> Instructions to follow: From the line that contains "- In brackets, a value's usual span" down to the final line of the listing below, set down every line exactly, both ends included, and drop the pictures.

> Dataset content:
[Start of Attachment]

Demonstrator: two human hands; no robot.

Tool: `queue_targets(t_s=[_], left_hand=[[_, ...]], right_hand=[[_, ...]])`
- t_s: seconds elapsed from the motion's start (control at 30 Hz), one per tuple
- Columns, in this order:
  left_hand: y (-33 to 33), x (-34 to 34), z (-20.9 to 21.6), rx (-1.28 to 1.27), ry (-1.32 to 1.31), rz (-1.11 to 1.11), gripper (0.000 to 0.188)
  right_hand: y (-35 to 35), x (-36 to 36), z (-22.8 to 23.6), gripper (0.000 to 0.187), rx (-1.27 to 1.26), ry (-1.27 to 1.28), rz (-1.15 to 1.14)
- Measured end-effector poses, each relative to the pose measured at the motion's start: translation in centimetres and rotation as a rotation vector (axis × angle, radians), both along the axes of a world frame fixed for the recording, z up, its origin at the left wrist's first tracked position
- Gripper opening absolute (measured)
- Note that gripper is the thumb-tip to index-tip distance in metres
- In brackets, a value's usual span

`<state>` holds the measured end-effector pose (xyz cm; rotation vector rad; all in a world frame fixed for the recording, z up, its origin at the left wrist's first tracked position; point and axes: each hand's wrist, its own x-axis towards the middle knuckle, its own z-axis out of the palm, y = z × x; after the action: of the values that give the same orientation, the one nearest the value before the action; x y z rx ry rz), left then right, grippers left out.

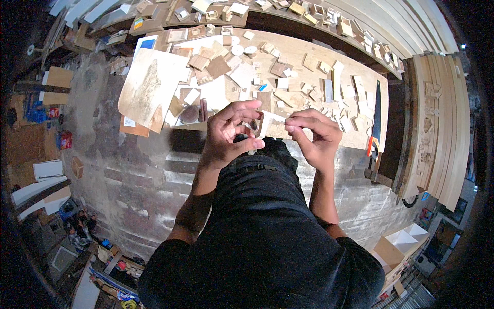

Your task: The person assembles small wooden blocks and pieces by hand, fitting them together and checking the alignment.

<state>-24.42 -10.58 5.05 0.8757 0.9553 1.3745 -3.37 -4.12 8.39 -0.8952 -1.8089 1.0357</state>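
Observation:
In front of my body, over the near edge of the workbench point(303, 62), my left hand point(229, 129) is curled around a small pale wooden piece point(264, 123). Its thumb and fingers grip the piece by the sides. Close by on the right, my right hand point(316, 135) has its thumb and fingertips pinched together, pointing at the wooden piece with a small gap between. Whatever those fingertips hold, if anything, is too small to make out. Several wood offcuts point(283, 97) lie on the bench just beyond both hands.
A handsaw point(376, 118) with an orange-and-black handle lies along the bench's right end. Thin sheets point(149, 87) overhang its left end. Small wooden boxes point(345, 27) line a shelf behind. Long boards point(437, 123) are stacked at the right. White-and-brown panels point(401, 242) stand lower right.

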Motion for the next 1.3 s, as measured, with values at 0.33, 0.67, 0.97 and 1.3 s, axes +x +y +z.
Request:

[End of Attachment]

> Answer space:
- In brackets, a value's usual span

`<state>` holds the measured end-effector pose (xyz cm; rotation vector rad; all in a world frame fixed for the recording, z up, its origin at the left wrist's first tracked position; point and axes: each hand's wrist, its own x-axis towards the middle knuckle, its own z-axis out of the palm, y = z × x; after the action: of the values that give the same orientation, the one nearest the value before the action; x y z rx ry rz), left then right, grippers left out.


Your task: The person assembles small wooden blocks and pieces by hand, fitting them together and checking the alignment.

<state>-24.42 -10.58 5.05 0.8757 0.9553 1.3745 -3.37 -4.12 8.39 -0.8952 -1.8089 1.0357</state>
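Observation:
In front of my body, over the near edge of the workbench point(303, 62), my left hand point(229, 129) is curled around a small pale wooden piece point(264, 123). Its thumb and fingers grip the piece by the sides. Close by on the right, my right hand point(316, 135) has its thumb and fingertips pinched together, pointing at the wooden piece with a small gap between. Whatever those fingertips hold, if anything, is too small to make out. Several wood offcuts point(283, 97) lie on the bench just beyond both hands.
A handsaw point(376, 118) with an orange-and-black handle lies along the bench's right end. Thin sheets point(149, 87) overhang its left end. Small wooden boxes point(345, 27) line a shelf behind. Long boards point(437, 123) are stacked at the right. White-and-brown panels point(401, 242) stand lower right.
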
Motion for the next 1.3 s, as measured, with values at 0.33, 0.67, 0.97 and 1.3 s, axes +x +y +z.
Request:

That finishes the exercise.